Oliver dejó caer la bolsa de entrenamiento en el vestíbulo y resonó en el suelo de madera, invadiendo el denso silencio de la casa.

— ¿Percy? —llamó mientras se descalzaba.

No hubo respuesta, pero no se percató de primeras porque se distrajo observando los zapatos de su pareja abandonados de cualquier manera en el suelo cerca de la puerta. Ese detalle le sobresaltó. Los colocó con cuidado en el pequeño estante que Percy había insistido en poner cuando se mudaron allí, porque para él había un lugar para cada cosa y el orden era importante. Algo iba mal.

Se adentró en el piso agudizando el oído, buscando señales de vida. El sonido del agua cayendo le hizo dirigirse con seguridad al baño. Abrió la puerta y le sobresaltó la cantidad de vapor que llenaba la habitación. Entonces, cuando se disipó un poco al dejar la puerta abierta, lo vio: Percy estaba sentado dentro de la bañera, aún vestido con su túnica de trabajo, con el chorro de agua hirviendo cayendo sobre su cuello, que se veía enrojecido. Estaba encogido, abrazándose las rodillas, y por encima del sonido del agua cayendo se escuchaban sus sollozos.

Asustado, se despojó del abrigo y se metió con él, apagando el agua caliente de paso.

— Cariño... ¿qué ha pasado?

Percy levantó un momento los ojos, rojos e inflamados, y solo susurró una palabra.

— Azkaban.

Mierda, pensó Oliver, abrazándolo todo lo que la bañera permitía.

— Creía que no tenías que volver —murmuró con ira contenida con la barbilla entre el pelo anaranjado.

— Había que entrevistar a uno de los presos y mi jefe no podía ir.

Oliver bufó por lo bajo. El condenado jefe de Percy era un gilipollas niño de papá que ni siquiera estaba en el país durante la guerra. Y le daba igual que su secretario se pusiera físicamente enfermo cada vez que tocaba ir a la prisión.

— Déjame ayudarte a salir —le pidió, cuando al cabo de un rato Percy comenzó a temblar.

Su novio soló asintió levemente, pero no levantó la mirada. Despacio, se puso de pie y salió de la bañera, agarrándose al borde. Se quitó la ropa mojada para envolverse en su albornoz, una prenda suave con un hechizo de calor que Percy había insistido en regalarle cuando se mudaron juntos.

— Vamos, cielo. —Le puso la mano bajo el codo para ayudarle a incorporarse— Así, levanta la pierna.

Percy pasó con cuidado la pierna sobre el borde de la bañera esmaltada y se abrazó a su cuello para ayudarse a acabar de salir. Despacio, le ayudó a despojarse de la túnica mojada y a ponerse el albornoz a juego con el suyo. Después, permanecieron abrazados unos minutos sobre la alfombrilla.

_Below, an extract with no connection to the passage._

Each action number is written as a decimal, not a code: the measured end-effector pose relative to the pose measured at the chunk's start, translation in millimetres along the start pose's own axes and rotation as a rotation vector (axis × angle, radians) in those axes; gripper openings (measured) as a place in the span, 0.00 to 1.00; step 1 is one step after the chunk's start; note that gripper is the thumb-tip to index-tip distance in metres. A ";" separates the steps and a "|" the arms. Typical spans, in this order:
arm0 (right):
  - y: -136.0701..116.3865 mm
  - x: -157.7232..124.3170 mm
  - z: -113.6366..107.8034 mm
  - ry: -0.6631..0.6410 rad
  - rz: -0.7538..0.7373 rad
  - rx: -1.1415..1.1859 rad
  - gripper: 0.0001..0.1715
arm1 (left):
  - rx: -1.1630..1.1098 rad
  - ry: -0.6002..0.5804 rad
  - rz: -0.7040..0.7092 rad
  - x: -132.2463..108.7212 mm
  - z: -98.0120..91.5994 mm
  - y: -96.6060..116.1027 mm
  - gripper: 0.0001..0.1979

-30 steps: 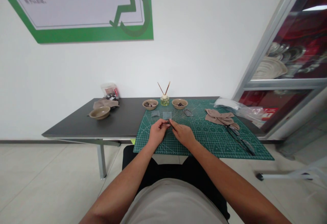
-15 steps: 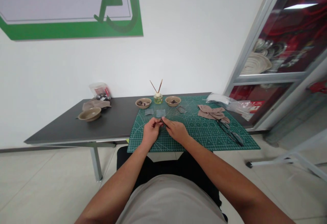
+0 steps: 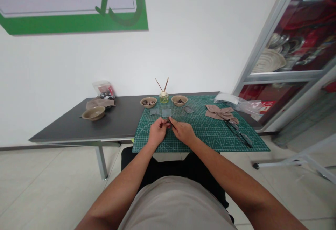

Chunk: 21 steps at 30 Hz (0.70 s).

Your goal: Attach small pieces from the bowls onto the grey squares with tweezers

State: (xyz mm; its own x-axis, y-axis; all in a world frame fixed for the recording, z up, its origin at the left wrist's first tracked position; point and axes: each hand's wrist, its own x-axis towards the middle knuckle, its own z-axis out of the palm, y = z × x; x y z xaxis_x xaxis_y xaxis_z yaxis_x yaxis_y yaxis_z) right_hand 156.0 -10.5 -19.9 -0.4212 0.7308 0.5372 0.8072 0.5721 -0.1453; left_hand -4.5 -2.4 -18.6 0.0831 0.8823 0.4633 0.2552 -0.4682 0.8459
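My hands meet over the near part of the green cutting mat (image 3: 210, 135) on the desk (image 3: 118, 121). My right hand (image 3: 182, 132) is pinched on a thin dark tool (image 3: 171, 122). My left hand (image 3: 156, 132) has its fingertips pressed together at the tool's tip; what they hold is too small to tell. A grey square (image 3: 166, 112) lies just beyond, with two bowls (image 3: 148, 102) further back.

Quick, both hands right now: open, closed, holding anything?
Left hand: closed in a pinch; what it pinches is too small to tell.
Right hand: closed on a thin dark tool.
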 end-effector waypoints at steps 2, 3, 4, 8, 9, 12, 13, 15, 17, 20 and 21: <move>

— Volví a escucharle —murmuró por fin con la cara pegada a su cuello.

Oliver no pudo evitar un escalofrío. Cada viaje a Azkaban ocurría lo mismo, y cada vez le costaba más recuperarse. Después de la guerra, su patronus se había debilitado y en la prisión los dementores eran tan numerosos que siempre acababa cayendo en pánico y escuchando la voz de Fred. Eso era lo que le destrozaba, recordar una y otra vez la muerte de su hermano envuelta en los gritos de las demás víctimas de la batalla.

— Vamos a ponerte el pijama y te haré un chocolate —le dijo por fin, pasándole el brazo por el hombro para guiarle a su dormitorio.

— Métete conmigo —se aferró Percy a él cuando, después de ponerle un cálido pijama, abrió la cama para ayudarle a acostarse.

Asintió, cogió su propio pijama y dio la vuelta a la cama para subir por su lado. Desde allí vio con más claridad la nuca enrojecida.

— Déjame que te cure, tiene que dolerte —murmuró, besando con cuidado entre el nacimiento del cabello junto a la oreja.

Percy simplemente cerró los ojos con un suspiro de satisfacción e inclinó un poco la cabeza hacia delante. Varita en mano, alternó los hechizos curativos con tiernos besos, sintiendo como la tensión desaparecía con su toque.

— No te pongas el pijama —susurró Percy, girándose hacia él cuando se alejó para dejar la varita sobre la mesilla, con las mejillas sonrojadas.

— ¿Estás seguro? —preguntó, acercándose de rodillas de nuevo hasta él y poniendo la mano sobre su mejilla pecosa.

— Tú eres lo que necesito —respondió, mirándole con intención a la par que cogía su mano para besar la palma.

— Me tienes, cariño, me tienes siempre.

Y se inclinó para besarle a la par que desabrochaba el pijama con dedos impacientes.